**What the exercise asks**
Within the listing below, the lines to output run from the one containing "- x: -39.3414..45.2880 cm" through the one containing "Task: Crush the"; copy them exactly and nothing else.

++++++++++++++++++++

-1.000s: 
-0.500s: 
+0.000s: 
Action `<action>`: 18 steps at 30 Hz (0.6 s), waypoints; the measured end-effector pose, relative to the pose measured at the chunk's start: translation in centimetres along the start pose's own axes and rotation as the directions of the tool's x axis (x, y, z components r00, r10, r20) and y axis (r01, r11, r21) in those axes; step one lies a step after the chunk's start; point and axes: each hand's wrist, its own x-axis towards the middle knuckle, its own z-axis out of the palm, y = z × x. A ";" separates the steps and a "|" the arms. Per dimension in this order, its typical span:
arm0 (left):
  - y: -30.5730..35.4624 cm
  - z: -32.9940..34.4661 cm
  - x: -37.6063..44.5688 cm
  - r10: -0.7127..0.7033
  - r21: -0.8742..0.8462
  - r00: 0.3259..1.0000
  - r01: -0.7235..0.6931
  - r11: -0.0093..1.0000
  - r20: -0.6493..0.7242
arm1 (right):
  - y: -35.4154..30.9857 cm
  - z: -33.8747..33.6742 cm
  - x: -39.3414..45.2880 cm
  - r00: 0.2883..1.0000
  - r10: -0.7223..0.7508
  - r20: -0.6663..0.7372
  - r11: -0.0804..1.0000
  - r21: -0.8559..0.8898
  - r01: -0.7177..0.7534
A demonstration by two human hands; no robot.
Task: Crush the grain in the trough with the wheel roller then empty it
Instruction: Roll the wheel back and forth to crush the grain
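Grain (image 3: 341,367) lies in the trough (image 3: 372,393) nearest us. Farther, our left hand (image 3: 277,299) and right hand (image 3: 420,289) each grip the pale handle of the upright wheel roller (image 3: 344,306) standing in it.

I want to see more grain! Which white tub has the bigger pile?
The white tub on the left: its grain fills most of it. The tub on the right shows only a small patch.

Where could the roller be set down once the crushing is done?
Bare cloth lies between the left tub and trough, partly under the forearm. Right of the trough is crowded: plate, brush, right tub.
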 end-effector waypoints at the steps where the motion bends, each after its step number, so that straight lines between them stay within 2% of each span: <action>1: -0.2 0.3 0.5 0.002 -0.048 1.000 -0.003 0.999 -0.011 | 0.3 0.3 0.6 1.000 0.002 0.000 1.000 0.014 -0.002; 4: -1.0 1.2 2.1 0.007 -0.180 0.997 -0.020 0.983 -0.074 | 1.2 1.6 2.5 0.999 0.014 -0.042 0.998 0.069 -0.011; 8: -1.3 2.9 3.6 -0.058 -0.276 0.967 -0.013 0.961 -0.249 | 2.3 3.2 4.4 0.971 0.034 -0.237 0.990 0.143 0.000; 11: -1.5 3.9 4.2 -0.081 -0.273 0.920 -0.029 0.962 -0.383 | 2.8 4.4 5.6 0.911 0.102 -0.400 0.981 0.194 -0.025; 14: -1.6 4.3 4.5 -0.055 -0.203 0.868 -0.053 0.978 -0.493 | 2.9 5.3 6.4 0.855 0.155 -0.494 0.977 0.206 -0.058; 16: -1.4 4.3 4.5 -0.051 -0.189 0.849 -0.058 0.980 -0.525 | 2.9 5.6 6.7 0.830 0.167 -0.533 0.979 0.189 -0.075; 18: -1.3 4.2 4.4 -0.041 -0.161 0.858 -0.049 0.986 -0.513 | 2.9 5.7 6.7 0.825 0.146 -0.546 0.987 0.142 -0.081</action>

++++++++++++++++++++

**Solution to this task**
  - x: -39.3414..45.2880 cm
  - r00: 0.2883..1.0000
  - r10: -0.7223..0.7508
  - r20: -0.6663..0.7372
  - r11: -0.0804..1.0000
  - r21: -0.8559..0.8898
  - r01: -0.7177..0.7534
A demonstration by two human hands; no robot.
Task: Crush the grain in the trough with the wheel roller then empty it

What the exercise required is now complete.